26 December 2012

On the First Day of Christmas...

Happy holidays everyone! I’m sorry that I’ve been a stranger to this blog all autumn. I’ve been working hard, and I guess sometimes you just have to give yourself a break and accept that you don’t always have time and energy for everything. I’ve neglected a lot of the things I normally love to do, but now I feel it’s time to reclaim those things. I guess it’s all about planning: I need to consciously make time for art again, as well as blogging. I’m starting with a short update on what I’ve been up to so far during my Christmas break.

I’ve been working on two new Pretty Purses:

Purse 1, quilted (in progress)

Purse 2, quilted (in progress)

and with added hand embroidery (in progress)

I’m also working on a mini quilt with the same poppy motif I used last summer.

Surface designed fabric ready to be quilted

Quilted, and with some hand embroidery (in progress)

And, joy of joys, I did some work in my sketchbook, inspired by patterns I found on a gift wrap and a flower pot:

And of course I have a Christmas knitting project…

for when I want to relax in the sofa with Fia the Terri(fi)er. (Mum’s busy hands can be seen knitting in the background.)

I hope you're having a wonderful holiday season! Thanks for dropping by! - Annika

19 November 2012


I'm sorry that I have been a stranger to this blog this autumn! I hope you haven't forgotten me. It's not that I've been idle, on the contrary. I've been working like a horse with all sorts of crafts. I just haven't had the time and energy to blog about it all afterwards. I hope that will change soon! Until then, here's an image of a fun little wishing owl I did with the kids. (It's based on Lynn Krawczyk's pattern.) 

Thanks for still remembering me! - Annika

12 October 2012

Breast Pockets with Love from Finland

Last week I did my best to promote Melanie Testa's Breast Pocket Project on my blog, in Facebook groups and at the adult education centre where I currently work. I don't know how many of you blog readers joined the project (please leave a comment if you did!), but I got ten pockets from the fabulous women at the adult education cenre, two from my mum, and I made two myself: a total of 14 pockets! So far, that is, because there will probably be one more next week, which will travel to New York bravely on its own. A heartfel Thank You to everyone who joined the project! Here's a photo of the whole ensemble, getting ready for their journey across the Atlantic:

And these are my pockets, with some sort of sashiko embroidery. Melanie is the only "flattie" I know (of), so I made two pockets, as she is a full flattie.

And don't forget that October is breast cancer awareness month, so please give a donation to your local breast cancer reserach organisation. Even a small donation helps!

Have a great weekend, and thanks for popping by! - Annika

5 October 2012

Call for Art: Breast Pockets

(Ni som talar svenska kan skrolla ner en bit, så får ni samma information mera lättillgängligt.)

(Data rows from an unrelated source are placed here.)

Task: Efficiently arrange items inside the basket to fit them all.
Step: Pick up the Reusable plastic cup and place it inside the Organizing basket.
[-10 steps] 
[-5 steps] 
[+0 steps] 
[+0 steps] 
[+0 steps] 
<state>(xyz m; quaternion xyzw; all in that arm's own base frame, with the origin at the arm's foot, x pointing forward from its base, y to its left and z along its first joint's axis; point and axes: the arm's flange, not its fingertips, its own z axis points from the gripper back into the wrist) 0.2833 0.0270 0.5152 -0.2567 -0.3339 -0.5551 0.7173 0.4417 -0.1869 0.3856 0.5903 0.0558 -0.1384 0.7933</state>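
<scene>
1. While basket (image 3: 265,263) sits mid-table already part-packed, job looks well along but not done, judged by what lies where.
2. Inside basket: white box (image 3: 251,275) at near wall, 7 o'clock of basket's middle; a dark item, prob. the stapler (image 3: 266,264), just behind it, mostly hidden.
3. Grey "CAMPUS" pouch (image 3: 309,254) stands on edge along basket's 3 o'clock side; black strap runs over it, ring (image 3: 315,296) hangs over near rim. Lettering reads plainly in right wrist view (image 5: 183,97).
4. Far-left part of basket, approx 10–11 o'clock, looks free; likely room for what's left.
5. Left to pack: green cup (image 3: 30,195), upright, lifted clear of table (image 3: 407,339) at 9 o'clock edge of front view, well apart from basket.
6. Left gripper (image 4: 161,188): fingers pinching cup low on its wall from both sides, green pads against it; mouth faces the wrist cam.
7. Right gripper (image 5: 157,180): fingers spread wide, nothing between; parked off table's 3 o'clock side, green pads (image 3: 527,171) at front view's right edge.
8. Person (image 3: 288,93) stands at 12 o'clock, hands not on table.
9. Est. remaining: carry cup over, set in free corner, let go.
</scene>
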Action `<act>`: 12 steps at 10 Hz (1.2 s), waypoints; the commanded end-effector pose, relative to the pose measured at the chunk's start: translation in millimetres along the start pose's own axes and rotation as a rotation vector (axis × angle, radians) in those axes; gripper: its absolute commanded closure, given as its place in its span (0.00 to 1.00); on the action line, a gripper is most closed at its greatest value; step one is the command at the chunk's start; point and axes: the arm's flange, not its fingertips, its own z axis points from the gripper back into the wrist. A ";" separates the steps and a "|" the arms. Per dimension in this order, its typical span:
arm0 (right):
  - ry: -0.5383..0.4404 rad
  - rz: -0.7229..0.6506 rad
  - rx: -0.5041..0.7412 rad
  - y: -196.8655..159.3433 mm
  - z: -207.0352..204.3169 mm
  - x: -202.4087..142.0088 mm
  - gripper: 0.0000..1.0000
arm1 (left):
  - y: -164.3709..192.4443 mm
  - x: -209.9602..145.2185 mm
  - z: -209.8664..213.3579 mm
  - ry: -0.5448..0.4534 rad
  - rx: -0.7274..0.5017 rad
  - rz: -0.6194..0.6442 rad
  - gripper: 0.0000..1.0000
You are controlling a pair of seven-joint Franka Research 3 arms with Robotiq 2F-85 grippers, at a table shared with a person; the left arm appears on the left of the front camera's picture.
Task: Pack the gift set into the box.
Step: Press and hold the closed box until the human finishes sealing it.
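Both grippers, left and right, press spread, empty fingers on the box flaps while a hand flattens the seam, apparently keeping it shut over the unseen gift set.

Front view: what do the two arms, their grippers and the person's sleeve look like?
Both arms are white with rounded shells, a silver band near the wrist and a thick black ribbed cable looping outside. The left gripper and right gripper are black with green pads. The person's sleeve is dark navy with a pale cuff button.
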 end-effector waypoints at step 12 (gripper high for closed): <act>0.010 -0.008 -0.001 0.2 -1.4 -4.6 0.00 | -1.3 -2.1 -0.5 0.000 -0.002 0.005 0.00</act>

My friend and mentor Melanie Testa, whom I've mentioned many times on this blog, as she's had a major influence on my own creative journey, needs your help! Melanie is a breast cancer survior who has chosen against reconstructive surgery or prosthetics, and she wants to turn the repressive body image pressures off for women. Women should be allowed to feel sexy, strong and beautiful whether full, flat or half flat. Melanie wants to raise awareness and acceptance of this alternative, and therefore she has started an art project which involves breast pockets. She needs 1000 pockets before 22 October 2012.

Please, make a breast pocket (use Melanie's pattern, or your own imagination) for every woman you know that has chosen to forego reconstruction, add her name (first name only) to the pocket, and send it to Melanie to show your support. Leave a comment on her blog and she will contact you and give you information about where to send the pocket. If she receives 1000 pockets by 22 October, an ABC News reporter will do a story about the project. I will report back to you on how it went.

Please read Melaines blog post and recent article for more information, and visit her Facebook page.

Thanks! - Annika


Och eftersom detta är ett så viktigt ämne, så skriver jag samma sak också på svenska denna gång:

Min vän och mentor Melanie Testa, som jag har nämnt många gånger på den här bloggen, eftersom hon har haft ett starkt inflytande på min egen kreativa resa, behöver er hjälp! Melanie har överlevt bröstcancer, men valde att inte rekonstruera sina bröst eller skaffa protes. Hon vill avskaffa den press som läggs på kvinnokroppen om hur den ska se ut. Kvinnor borde få känna sig sexiga, starka och vackra vare sig de har båda brösten i behåll, är delvis platta eller helt platta. Hon vill väcka medvetenhet om och accepterande av detta som ett alternativ, och därför har hon startat ett konstprojekt som handlar om bröstfickor. Hon behöver 1000 bröstfickor före den 22 oktober 2012.

Snälla du, tillverka en bröstficka (använd Melanies mönster, eller din egen fantasi) för varje kvinna du känner som har valt bort rekonstruktion. Sätt hennes namn på fickan (bara förnamnet), och skicka fickan till Melanie för att visa ditt stöd. Lämna en kommentar på hennes blogg så kontaktar hon dig och ger dig information om vart du kan skicka fickan. Du som känner mig kan också ge eller skicka din ficka till mig, så skickar jag alla fickor jag fått in till Melanie om en vecka, dvs. fredagen den 12 oktober. Om hon får ihop 1000 fickor till den 22 oktober så kommer en ABC News-reporter att göra ett reportage om projektet. Jag återkommer senare med rapport om hur det gick.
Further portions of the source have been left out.